Monday, December 3, 2007

cambridge parking lots, again

Hey you wizards at the googleplex with your $200 billion market cap and all of the technical brain power and tweaking time that buys ... why is it that my first post to this blog, using two of your core products and a simple cut and paste - why is it that this humble little effort fails? Why can I not paste a nice, simple google map into my blog without the blogger editor choking on it? Why do I have to start a new entry because my original is dead to me now as an editable document?

Help? Tips? Suggestions?

.... crickets ...

Anyway, the point I was trying to make before I got hamstrung was not that there is necessarily too MUCH parking in Central Square, Cambridge, Massachusetts, USA. It's that the placement and distribution are needlessly diffuse. If you (can actually, without technical hiccups) look at the map inserted in the previous entry, you'll see that the east side of Mass Ave (essentially the whole Bishop Allen corridor) is a sloppy rash of parking on the Central Square landscape.

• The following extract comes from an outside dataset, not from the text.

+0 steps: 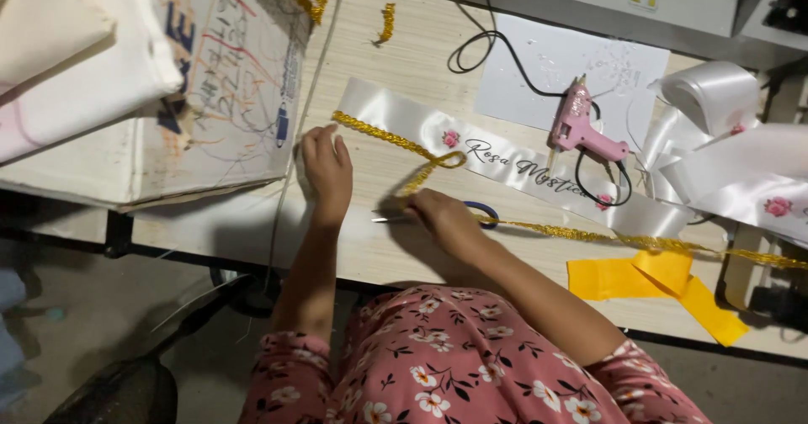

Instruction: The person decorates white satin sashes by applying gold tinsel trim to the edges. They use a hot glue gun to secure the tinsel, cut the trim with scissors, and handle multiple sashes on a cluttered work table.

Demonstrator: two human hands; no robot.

Back in the 1960s maybe this was appealing, back when folks thought mass transit was just some doomed artifact and the automobile was civilization's great, gleaming hope. In those deluded days you wouldn't get much argument when planners told you the commercial prospects of any urban downtown were hopeless if 80% of available land wasn't allocated for parking spaces. But that blockhead logic is pretty far behind us now, isn't it?

I know, I know - there's a large and vocal contingent out there twitching and squirming at the idea of vertical development in our lovely Republic of Cambridge, but wouldn't you prefer to see living and commerce and maybe even entertainment built a few stories up, perhaps with a bit of green space around it, instead of this bleak desert of asphalt?